* _Work instruction_
All entries shown below must be given again word for word.

Collected data
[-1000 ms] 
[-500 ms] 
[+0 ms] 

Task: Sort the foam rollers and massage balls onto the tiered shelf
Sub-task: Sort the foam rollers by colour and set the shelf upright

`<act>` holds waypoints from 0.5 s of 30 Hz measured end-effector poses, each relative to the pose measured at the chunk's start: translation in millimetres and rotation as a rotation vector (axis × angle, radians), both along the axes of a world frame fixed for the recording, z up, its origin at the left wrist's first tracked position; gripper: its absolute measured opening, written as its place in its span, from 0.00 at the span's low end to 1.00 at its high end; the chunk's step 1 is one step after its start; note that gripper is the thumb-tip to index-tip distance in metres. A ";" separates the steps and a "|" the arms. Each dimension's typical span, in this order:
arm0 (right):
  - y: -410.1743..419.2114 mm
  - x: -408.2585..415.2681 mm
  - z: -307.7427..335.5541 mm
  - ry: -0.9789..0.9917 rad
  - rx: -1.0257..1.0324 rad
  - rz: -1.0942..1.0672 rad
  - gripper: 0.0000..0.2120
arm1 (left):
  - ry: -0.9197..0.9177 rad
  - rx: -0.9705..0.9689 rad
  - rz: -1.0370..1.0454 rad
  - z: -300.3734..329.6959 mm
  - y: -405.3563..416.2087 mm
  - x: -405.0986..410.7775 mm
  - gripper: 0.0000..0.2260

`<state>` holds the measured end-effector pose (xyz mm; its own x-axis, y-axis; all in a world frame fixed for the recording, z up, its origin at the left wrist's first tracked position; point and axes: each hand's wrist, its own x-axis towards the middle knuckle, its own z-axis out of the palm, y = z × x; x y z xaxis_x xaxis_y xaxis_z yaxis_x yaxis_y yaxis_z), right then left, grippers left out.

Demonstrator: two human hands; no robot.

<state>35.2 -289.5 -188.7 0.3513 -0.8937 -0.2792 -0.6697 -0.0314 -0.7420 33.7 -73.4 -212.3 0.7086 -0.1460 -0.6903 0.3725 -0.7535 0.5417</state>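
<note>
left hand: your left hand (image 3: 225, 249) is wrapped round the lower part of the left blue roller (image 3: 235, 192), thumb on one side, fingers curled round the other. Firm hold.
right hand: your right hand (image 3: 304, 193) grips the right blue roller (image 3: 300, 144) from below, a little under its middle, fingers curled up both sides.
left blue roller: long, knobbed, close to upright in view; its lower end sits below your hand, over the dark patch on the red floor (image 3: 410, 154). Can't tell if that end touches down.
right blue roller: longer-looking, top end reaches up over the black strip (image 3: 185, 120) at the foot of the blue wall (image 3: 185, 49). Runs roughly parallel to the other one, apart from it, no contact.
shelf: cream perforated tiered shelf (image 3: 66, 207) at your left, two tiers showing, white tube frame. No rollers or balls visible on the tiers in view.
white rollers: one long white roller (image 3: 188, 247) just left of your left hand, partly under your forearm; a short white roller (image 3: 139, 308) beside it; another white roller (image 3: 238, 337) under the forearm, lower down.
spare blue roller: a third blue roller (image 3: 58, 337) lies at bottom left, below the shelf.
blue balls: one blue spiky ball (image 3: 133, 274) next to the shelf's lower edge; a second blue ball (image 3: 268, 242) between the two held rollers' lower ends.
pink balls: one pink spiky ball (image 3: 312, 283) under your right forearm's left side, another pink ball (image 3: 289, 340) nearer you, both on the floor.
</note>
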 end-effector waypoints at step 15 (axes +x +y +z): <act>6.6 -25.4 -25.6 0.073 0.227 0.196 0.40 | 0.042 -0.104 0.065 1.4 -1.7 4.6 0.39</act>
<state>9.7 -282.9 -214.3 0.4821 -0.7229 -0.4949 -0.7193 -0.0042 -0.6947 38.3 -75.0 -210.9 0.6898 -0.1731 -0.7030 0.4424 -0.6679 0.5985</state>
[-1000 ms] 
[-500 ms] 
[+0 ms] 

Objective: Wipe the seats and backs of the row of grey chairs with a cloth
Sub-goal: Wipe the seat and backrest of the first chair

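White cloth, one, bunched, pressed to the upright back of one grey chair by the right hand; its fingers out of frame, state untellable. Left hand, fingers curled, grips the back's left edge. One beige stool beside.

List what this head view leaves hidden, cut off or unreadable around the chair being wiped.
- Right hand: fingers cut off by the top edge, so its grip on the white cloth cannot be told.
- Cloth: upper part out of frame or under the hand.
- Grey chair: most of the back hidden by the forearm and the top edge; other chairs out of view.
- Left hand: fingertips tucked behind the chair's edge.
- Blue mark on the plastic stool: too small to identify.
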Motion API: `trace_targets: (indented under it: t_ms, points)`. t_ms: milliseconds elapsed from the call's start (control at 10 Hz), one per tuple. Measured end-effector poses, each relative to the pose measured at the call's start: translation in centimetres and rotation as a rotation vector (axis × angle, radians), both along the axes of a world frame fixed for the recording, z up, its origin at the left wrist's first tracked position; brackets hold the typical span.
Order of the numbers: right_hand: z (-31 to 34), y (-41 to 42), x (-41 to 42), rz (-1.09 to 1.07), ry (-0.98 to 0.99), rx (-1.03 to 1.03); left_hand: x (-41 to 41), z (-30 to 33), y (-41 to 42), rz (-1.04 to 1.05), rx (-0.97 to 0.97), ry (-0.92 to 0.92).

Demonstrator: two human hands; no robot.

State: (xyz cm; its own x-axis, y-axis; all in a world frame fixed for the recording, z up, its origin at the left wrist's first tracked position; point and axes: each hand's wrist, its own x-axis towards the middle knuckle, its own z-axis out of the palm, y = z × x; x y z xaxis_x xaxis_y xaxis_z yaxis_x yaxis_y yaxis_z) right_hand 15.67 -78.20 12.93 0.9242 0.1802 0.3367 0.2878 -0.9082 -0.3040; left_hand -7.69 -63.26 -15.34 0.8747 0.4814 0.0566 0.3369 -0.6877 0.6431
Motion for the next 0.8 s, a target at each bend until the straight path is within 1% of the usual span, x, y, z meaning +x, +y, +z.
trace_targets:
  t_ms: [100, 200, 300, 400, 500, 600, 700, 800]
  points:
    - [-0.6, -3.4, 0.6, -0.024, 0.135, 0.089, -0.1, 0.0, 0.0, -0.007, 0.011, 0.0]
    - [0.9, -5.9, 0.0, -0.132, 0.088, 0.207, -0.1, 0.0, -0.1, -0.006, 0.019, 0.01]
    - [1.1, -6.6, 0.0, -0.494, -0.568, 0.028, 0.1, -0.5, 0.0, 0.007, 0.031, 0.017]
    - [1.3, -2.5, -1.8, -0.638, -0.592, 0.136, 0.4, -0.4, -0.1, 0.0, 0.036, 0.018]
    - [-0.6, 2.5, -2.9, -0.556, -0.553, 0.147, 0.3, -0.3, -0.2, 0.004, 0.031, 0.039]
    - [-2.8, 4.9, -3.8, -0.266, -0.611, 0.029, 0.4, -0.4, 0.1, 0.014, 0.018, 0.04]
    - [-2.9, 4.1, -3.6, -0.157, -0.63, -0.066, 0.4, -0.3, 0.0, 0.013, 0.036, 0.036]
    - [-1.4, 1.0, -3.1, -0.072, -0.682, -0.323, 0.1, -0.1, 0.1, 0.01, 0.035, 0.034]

* _Task result_
[-1000 ms] 
[-500 ms] 
[+0 ms] 

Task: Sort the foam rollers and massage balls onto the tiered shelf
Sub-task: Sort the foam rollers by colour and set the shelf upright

`<act>` holds waypoints from 0.5 s of 30 Hz measured end-effector poses, each relative to the pose measured at the chunk's start: translation in millimetres and rotation as a rotation vector (axis × angle, radians), both along the axes of a world frame fixed for the recording, z up, its origin at the left wrist's first tracked position; gripper: its absolute measured opening, written as its place in its span, from 0.00 at the span's low end to 1.00 at its high end; the chunk's step 1 is one step after its start; note that gripper is the thumb-tip to index-tip distance in metres. A ";" separates the steps and a "|" the arms. Each dimension's typical span, in this order:
arm0 (right):
  - y: -410.1743..419.2114 mm
  - x: -408.2585..415.2681 mm
  - z: -307.7427..335.5541 mm
  - ry: -0.9789..0.9917 rad
  - rx: -1.0257..1.0324 rad
  - rz: -1.0942..1.0672 rad
  - gripper: 0.0000..0.2120
arm1 (left):
  - ry: -0.9197..0.9177 rad
  - rx: -0.9705..0.9689 rad
  - rz: -1.0370..1.0454 rad
  - z: -300.3734..329.6959 mm
  - y: -405.3563..416.2087 mm
  - x: -405.0986..410.7775 mm
  - gripper: 0.0000..0.2260

`<state>` holds the measured end-effector pose (xyz mm; its own x-axis, y-axis; all in a world frame fixed for the recording, z up, its origin at the left wrist's first tracked position; point and axes: each hand's wrist, its own x-axis towards the middle knuckle, its own z-axis out of the palm, y = z × x; x y z xaxis_x xaxis_y xaxis_z yaxis_x yaxis_y yaxis_z), right then left, grippers left out.

Demonstrator: two human hands; no robot.

<state>35.2 -289.5 -188.7 0.3513 -0.8937 -0.2792 -0.6697 -0.0314 -0.7420 33.7 -73.4 -212.3 0.7086 -0.1460 -0.6903 0.3725 -0.7535 0.5417</state>
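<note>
left hand: your left hand (image 3: 225, 249) is wrapped round the lower part of the left blue roller (image 3: 235, 192), thumb on one side, fingers curled round the other. Firm hold.
right hand: your right hand (image 3: 304, 193) grips the right blue roller (image 3: 300, 144) from below, a little under its middle, fingers curled up both sides.
left blue roller: long, knobbed, close to upright in view; its lower end sits below your hand, over the dark patch on the red floor (image 3: 410, 154). Can't tell if that end touches down.
right blue roller: longer-looking, top end reaches up over the black strip (image 3: 185, 120) at the foot of the blue wall (image 3: 185, 49). Runs roughly parallel to the other one, apart from it, no contact.
shelf: cream perforated tiered shelf (image 3: 66, 207) at your left, two tiers showing, white tube frame. No rollers or balls visible on the tiers in view.
white rollers: one long white roller (image 3: 188, 247) just left of your left hand, partly under your forearm; a short white roller (image 3: 139, 308) beside it; another white roller (image 3: 238, 337) under the forearm, lower down.
spare blue roller: a third blue roller (image 3: 58, 337) lies at bottom left, below the shelf.
blue balls: one blue spiky ball (image 3: 133, 274) next to the shelf's lower edge; a second blue ball (image 3: 268, 242) between the two held rollers' lower ends.
pink balls: one pink spiky ball (image 3: 312, 283) under your right forearm's left side, another pink ball (image 3: 289, 340) nearer you, both on the floor.
</note>
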 end-effector waypoints at step 15 (axes +x +y +z): <act>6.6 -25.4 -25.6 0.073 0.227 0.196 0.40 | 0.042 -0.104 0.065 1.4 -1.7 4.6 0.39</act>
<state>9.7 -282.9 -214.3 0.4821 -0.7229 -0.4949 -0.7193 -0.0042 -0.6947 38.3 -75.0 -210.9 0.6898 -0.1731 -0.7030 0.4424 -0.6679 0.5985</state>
[-1000 ms] 
[-500 ms] 
[+0 ms] 

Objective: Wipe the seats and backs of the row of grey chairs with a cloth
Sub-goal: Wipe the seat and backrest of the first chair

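White cloth, one, bunched, pressed to the upright back of one grey chair by the right hand; its fingers out of frame, state untellable. Left hand, fingers curled, grips the back's left edge. One beige stool beside.

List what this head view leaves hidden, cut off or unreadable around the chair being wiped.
- Right hand: fingers cut off by the top edge, so its grip on the white cloth cannot be told.
- Cloth: upper part out of frame or under the hand.
- Grey chair: most of the back hidden by the forearm and the top edge; other chairs out of view.
- Left hand: fingertips tucked behind the chair's edge.
- Blue mark on the plastic stool: too small to identify.
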Motion API: `trace_targets: (indented under it: t_ms, points)`. t_ms: milliseconds elapsed from the call's start (control at 10 Hz), one per tuple. Measured end-effector poses, each relative to the pose measured at the call's start: translation in centimetres and rotation as a rotation vector (axis × angle, radians), both along the axes of a world frame fixed for the recording, z up, its origin at the left wrist's first tracked position; brackets hold the typical span.
Order of the numbers: right_hand: z (-31 to 34), y (-41 to 42), x (-41 to 42), rz (-1.09 to 1.07), ry (-0.98 to 0.99), rx (-1.03 to 1.03); left_hand: x (-41 to 41), z (-30 to 33), y (-41 to 42), rz (-1.04 to 1.05), rx (-0.97 to 0.97), ry (-0.92 to 0.92).

Demonstrator: two human hands; no robot.

State: (xyz cm; its own x-axis, y-axis; all in a world frame fixed for the recording, z up, its origin at the left wrist's first tracked position; point and axes: each hand's wrist, its own x-axis towards the middle knuckle, its own z-axis out of the palm, y = z × x; x y z xaxis_x xaxis_y xaxis_z yaxis_x yaxis_y yaxis_z) right_hand 15.67 -78.20 12.93 0.9242 0.1802 0.3367 0.2878 -0.9082 -0.3040; left_hand -7.69 -63.26 -15.34 0.8747 0.4814 0.0566 0.3369 -0.6877 0.6431
Motion for the next 0.8 s, a target at each bend until the straight path is within 1% of the usual span, x, y, z meaning +x, +y, +z.
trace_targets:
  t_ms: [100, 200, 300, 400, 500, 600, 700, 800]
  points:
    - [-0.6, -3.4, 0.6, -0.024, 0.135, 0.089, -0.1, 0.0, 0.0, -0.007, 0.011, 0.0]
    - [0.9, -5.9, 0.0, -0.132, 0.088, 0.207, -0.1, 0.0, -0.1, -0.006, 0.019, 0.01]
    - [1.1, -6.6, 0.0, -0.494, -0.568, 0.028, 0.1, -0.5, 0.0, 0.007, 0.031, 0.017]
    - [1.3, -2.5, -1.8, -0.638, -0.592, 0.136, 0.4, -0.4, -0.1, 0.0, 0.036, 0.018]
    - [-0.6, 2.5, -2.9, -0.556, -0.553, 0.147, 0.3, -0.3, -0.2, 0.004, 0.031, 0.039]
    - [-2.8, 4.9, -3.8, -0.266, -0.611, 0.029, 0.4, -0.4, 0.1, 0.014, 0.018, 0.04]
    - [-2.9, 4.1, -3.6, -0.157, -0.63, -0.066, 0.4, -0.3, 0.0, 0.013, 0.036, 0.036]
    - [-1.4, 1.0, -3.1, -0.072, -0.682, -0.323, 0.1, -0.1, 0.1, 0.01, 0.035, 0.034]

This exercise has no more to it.